Center for Biomolecular Magnetic Resonance Institute for Organic Chemistry and Chemical Biology, Johann Wolfgang Goethe University, Max-von-Laue-Straße 7, 60438, Frankfurt am Main, Germany.
Laboratory of Cellular Oncology Center for Cancer Research (CCR), National Cancer Institute (NCI), 37 Convent Drive, NIH Bethesda Campus Building 37, Room 4124, Bethesda, MD 20892, USA.
Chemistry. 2023 Apr 21;29(23):e202203967. doi: 10.1002/chem.202203967. Epub 2023 Mar 22.
The ephrin type-A receptor 2 (EPHA2) kinase belongs to the largest family of receptor tyrosine kinases. There are several indications of an involvement of EPHA2 in the development of infectious diseases and cancer. Despite pharmacological potential, EPHA2 is an under-examined target protein. In this study, we synthesized a series of derivatives of the inhibitor NVP-BHG712 and triazine-based compounds. These compounds were evaluated to determine their potential as kinase inhibitors of EPHA2, including elucidation of their binding mode (X-ray crystallography), affinity (microscale thermophoresis), and selectivity (Kinobeads assay). Eight inhibitors showed affinities in the low-nanomolar regime (K <10 nM). Testing in up to seven colon cancer cell lines that express EPHA2 reveals that several derivatives feature promising effects for the control of human colon carcinoma. Thus, we have developed a set of powerful tool compounds for fundamental new research on the interplay of EPH receptors in a cellular context.

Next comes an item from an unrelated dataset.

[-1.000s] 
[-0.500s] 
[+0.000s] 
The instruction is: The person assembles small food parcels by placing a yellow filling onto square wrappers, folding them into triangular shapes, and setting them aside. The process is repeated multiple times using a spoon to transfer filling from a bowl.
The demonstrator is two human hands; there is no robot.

Ephrin 型-A 受体 2 (EPHA2) 激酶属于受体酪氨酸激酶家族中最大的家族之一。有几项迹象表明 EPHA2 参与了传染病和癌症的发展。尽管具有药理学潜力,但 EPHA2 是一个研究不足的靶蛋白。在这项研究中,我们合成了一系列抑制剂 NVP-BHG712 和三嗪类化合物的衍生物。评估了这些化合物作为 EphA2 激酶抑制剂的潜力,包括阐明它们的结合模式(X 射线晶体学)、亲和力(微量热泳法)和选择性(Kinobeads 测定)。八种抑制剂表现出低纳摩尔范围内的亲和力(K <10 nM)。在表达 EphA2 的多达七种结肠癌细胞系中的测试表明,几种衍生物对控制人类结肠癌细胞具有有希望的作用。因此,我们已经开发了一组强大的工具化合物,用于在细胞环境中对 Eph 受体的相互作用进行基础性的新研究。